A tradução latina de politeia como republica nos esconde, então, aquele outro sentido, presente no grego, e que nos remete àquela forma específica do poder de todos, a pólis propriamente dita.

Nesse sentido específico, a pólis é uma comunidade composta de cidadãos (Política, III, 1, 1274b41). E um cidadão é definido como aquele que é capaz de participar nas áreas deliberativas e judiciais do governo (1275b18-20).

Na pólis ideal, todos os seus membros componentes, todos os cidadãos exercem o poder (não apenas a maioria) com vistas ao bem comum (e não ao bem exclusivo da maioria).

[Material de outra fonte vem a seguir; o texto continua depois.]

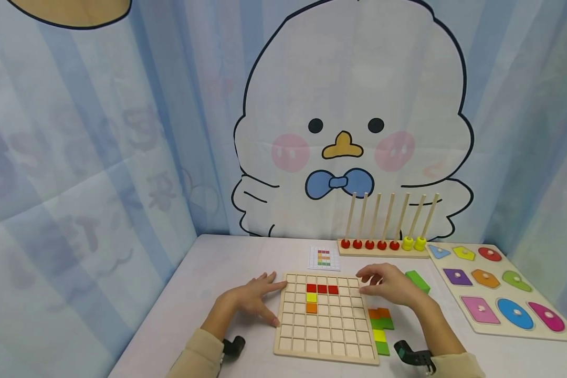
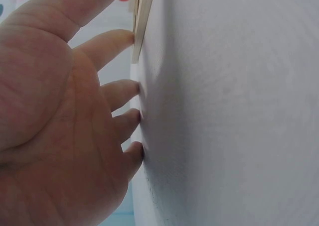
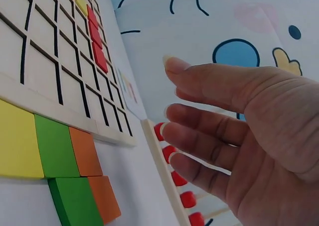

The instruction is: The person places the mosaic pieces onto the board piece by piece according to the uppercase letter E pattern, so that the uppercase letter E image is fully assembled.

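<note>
A wooden grid board [image 1: 331, 336] lies on the table between the hands. In its upper part are red tiles [image 1: 322, 289] in a row, with a yellow tile [image 1: 311, 297] and an orange tile [image 1: 311, 308] below the leftmost one. My left hand [image 1: 252, 299] is spread at the board's left side, thumb and index finger touching the edge; in the left wrist view its other fingertips rest on the table. Over the board's upper right corner hovers my right hand [image 1: 389, 283], fingers loosely bent, nothing between them. Orange, yellow and green tiles [image 3: 55, 146] lie along the board's right edge.
Behind the board lies a small pattern card [image 1: 324, 258]. A peg stand [image 1: 382, 252] with red and yellow beads is at the back. To the right are a green block [image 1: 418, 282] and a shape puzzle board [image 1: 458, 294]. A printed curtain [image 1: 217, 131] hangs behind the table.
</note>
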Demonstrator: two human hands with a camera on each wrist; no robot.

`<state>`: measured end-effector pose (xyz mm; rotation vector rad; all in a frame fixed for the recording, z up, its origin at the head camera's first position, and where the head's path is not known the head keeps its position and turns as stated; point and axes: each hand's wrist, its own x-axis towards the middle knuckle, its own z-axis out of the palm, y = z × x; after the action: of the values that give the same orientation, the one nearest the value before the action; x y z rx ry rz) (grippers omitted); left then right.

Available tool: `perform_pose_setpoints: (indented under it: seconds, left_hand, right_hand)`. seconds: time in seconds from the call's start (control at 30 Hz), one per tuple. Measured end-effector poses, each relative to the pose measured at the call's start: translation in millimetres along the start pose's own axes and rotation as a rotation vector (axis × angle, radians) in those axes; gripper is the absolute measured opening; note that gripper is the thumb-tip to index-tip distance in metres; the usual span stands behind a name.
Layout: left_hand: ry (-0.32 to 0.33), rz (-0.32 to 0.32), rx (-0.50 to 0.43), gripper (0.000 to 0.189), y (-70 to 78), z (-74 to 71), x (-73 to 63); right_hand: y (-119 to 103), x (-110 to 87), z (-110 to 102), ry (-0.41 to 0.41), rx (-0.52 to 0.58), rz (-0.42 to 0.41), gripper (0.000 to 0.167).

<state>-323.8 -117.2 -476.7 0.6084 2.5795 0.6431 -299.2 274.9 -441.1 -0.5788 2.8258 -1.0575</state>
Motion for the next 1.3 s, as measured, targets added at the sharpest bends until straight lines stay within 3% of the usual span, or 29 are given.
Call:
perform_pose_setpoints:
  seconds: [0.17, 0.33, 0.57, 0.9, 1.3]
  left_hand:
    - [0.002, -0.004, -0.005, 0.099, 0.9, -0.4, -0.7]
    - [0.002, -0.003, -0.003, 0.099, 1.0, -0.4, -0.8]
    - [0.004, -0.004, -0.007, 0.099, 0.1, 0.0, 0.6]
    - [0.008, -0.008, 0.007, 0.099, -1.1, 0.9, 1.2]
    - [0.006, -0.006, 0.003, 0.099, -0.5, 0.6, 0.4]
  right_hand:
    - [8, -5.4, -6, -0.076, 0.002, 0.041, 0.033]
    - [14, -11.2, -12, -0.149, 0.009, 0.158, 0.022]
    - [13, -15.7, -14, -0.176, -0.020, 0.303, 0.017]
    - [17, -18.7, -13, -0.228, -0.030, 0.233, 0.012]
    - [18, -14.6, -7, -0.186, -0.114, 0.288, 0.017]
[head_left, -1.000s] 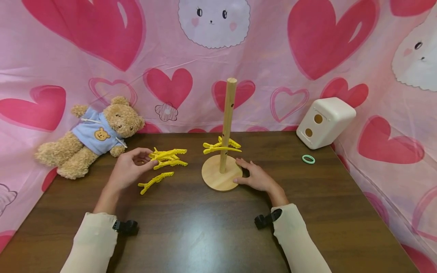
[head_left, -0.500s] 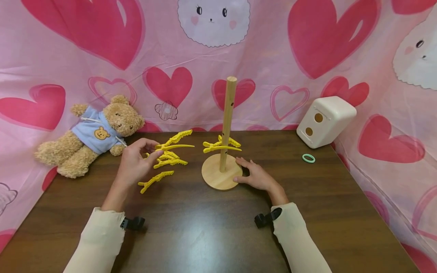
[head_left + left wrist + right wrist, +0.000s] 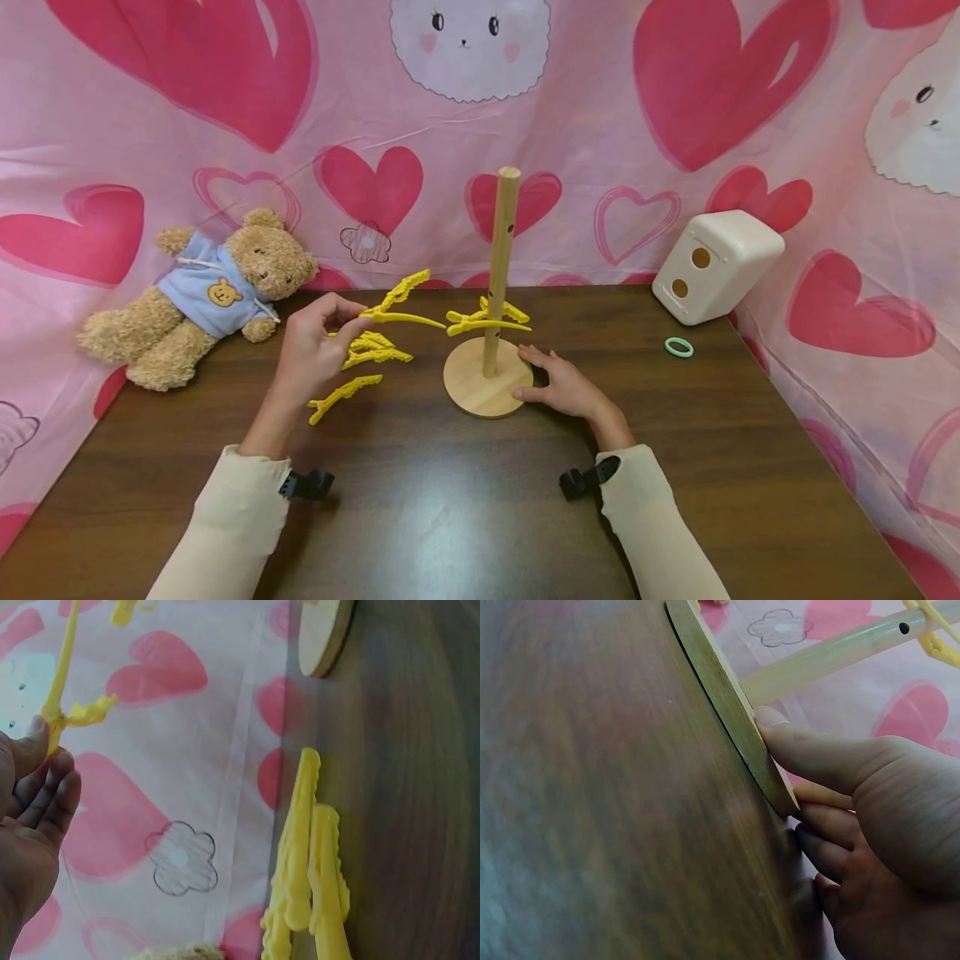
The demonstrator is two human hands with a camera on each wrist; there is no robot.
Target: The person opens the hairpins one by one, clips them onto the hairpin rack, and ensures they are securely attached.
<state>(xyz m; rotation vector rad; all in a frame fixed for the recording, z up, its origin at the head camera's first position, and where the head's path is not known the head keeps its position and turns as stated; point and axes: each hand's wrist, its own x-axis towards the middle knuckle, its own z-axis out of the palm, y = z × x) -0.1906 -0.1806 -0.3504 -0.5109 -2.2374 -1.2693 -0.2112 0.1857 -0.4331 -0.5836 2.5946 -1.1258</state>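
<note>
My left hand pinches a yellow hair clip by its handle end, between thumb and fingers. That clip's two arms are spread, toward the wooden stand. In the left wrist view the lifted clip is above the table. Another yellow clip is clamped across the low part of the post. My right hand holds the round base at its right edge. In the right wrist view the thumb lies on the base's top, with the fingers at its rim.
Several yellow clips lie on the table beneath my left hand, one apart from the others. A teddy bear lies at the left. At the right are a white box with round holes and a mint-green ring.
My left hand has lifted a clip from the pile and carried it right, toward the post. The clip's arms have spread apart. My right hand stays at the base.
</note>
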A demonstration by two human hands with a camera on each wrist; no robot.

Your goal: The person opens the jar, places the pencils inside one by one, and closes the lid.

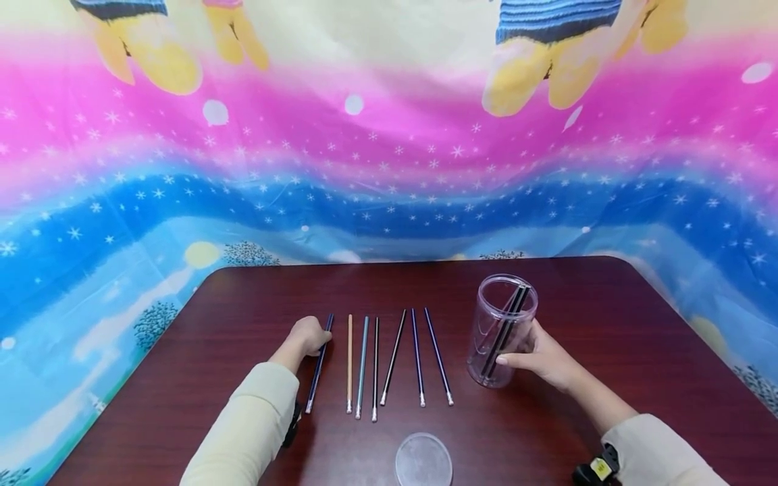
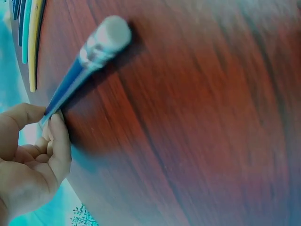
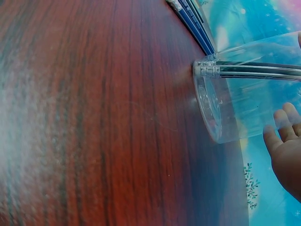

Quando Aristóteles fala da pólis e do tipo de poder exercido nela, ele fala de:
δ πολιτικ λευθέρων κα σων ρχή (I, 7, 1256a20)
Aí, aparece o termo politiké arché. Que é traduzido, no inglês, por “constitutional rule”, como “a government of freeman and equals”**. Que, no português, daria algo como “poder ou império constitucional, governo de homens livres e iguais”.

Arché para os primeiros filósofos designava o princípio ontológico que explica o ser das coisas existentes.

Para os primeiros filósofos, a filosofia era investigação da natureza (istoria peri physeus), “explicação da realidade, em seu conjunto e em seu estado presente, a partir da sua origem – a physis como arché – e explicação fazendo intervir apenas processos naturais”***.

E a arché, o princípio ontológico constituinte das coisas, variava: água para Tales, ar para Anaxímenes, fogo para Heráclito, apeiron (infinito ou indeterminado) para Anaximandro.

O termo arché está presente em monarquia (na qual o princípio constituinte da comunidade dos homens é mono, único, um).

Na comunidade ideal, o princípio constituinte é plural, não é um princípio, mas cada um dos membros componentes da comunidade é um princípio constituinte, cada um é uma arché, um poder, uma fonte de comando.

Poderíamos dar o nome de poliarquia a esta comunidade política ideal, constituída por uma multiplicidade de princípios.



(*) TAYLOR, Christopher C. W. Politics. In: BARNES, Johannes (Org.). The Cambridge Companion to Aristotle. Cambridge: Cambridge University Press, 1995.

(**) ARISTÓTELES. Politics. Trad. Benjamin Jowett. In: MCKEON, Richard (Org.). The Basic Works of Aristotle. New York: Random House, 1941.

(***) CONCHE, Marcel. Anaximandre: Fragments et témoignages. Paris: PUF, 1991. P. 79.